• _What you will do_:
Copy every line from the data below in which the string "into" can be found.

-*-*-

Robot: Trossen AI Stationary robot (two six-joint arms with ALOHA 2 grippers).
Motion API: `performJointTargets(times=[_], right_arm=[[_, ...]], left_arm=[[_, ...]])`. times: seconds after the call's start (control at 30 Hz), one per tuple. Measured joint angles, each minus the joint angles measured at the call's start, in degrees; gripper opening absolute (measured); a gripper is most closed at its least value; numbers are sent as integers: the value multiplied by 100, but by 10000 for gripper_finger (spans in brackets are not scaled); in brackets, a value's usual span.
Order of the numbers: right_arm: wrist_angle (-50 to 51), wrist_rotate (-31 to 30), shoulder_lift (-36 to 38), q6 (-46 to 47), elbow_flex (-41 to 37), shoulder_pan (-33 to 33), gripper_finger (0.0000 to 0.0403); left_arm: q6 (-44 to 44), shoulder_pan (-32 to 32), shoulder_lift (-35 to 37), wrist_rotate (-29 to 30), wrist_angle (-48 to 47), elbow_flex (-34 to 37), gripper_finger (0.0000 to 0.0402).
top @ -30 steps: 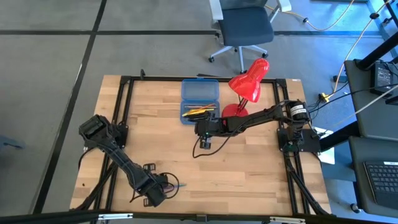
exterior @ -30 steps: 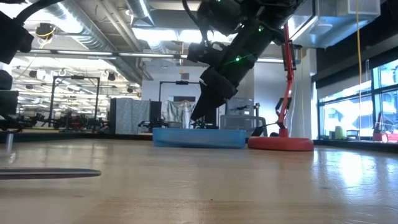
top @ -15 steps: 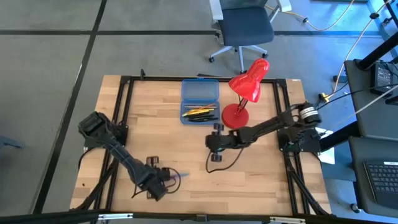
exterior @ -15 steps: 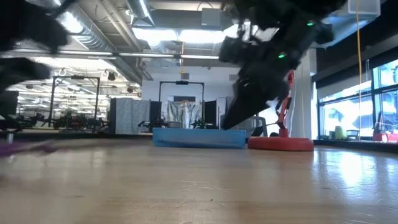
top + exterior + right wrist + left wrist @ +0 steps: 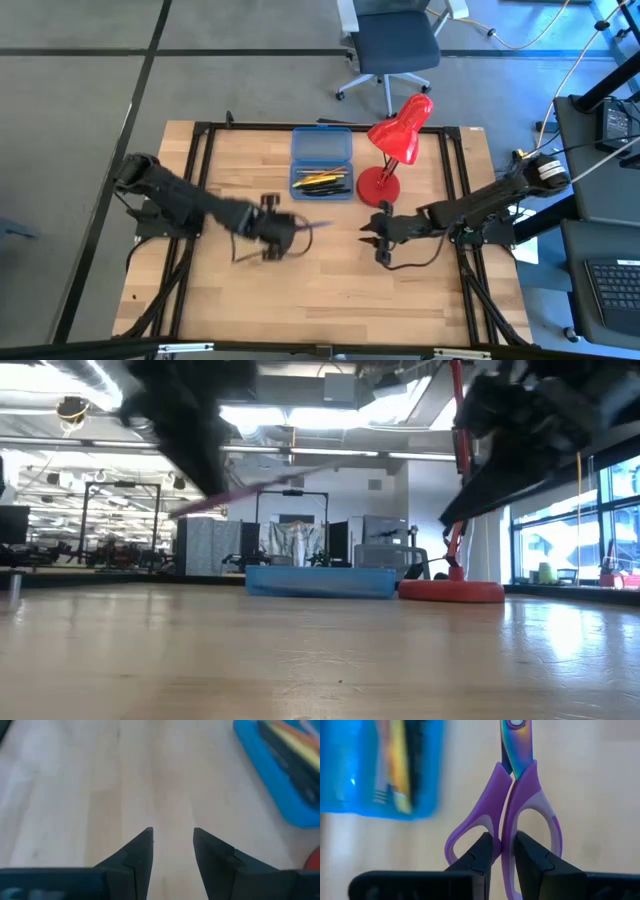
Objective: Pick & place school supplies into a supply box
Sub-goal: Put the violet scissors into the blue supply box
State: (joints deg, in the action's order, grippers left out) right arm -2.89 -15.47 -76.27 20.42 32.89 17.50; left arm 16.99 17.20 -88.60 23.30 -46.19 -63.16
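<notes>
Clamped between the fingers of the left gripper (image 5: pixel 502 851), the purple-handled scissors (image 5: pixel 512 810) are held by their handle loops, blades pointing onward toward the blue supply box (image 5: pixel 321 163), in which pencils and pens (image 5: pixel 320 181) lie. Since half a second ago, the left gripper (image 5: pixel 277 228) has been carried from the table's front edge to mid-table. The right gripper (image 5: pixel 379 229), fingers apart and holding nothing, has been drawn back rightward, near the red lamp (image 5: pixel 396 145).

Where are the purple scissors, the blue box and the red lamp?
scissors (image 5: pixel 520 810): left wrist view, on the purple handle.
blue box (image 5: pixel 321 146): high view, on its open lid.
red lamp (image 5: pixel 403 130): high view, on its shade.
</notes>
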Motion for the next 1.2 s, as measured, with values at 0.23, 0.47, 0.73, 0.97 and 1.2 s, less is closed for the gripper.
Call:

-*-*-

• _Answer for the task_:
Objective: Pick & place school supplies into a supply box
Sub-goal: Put the violet scissors into the blue supply box

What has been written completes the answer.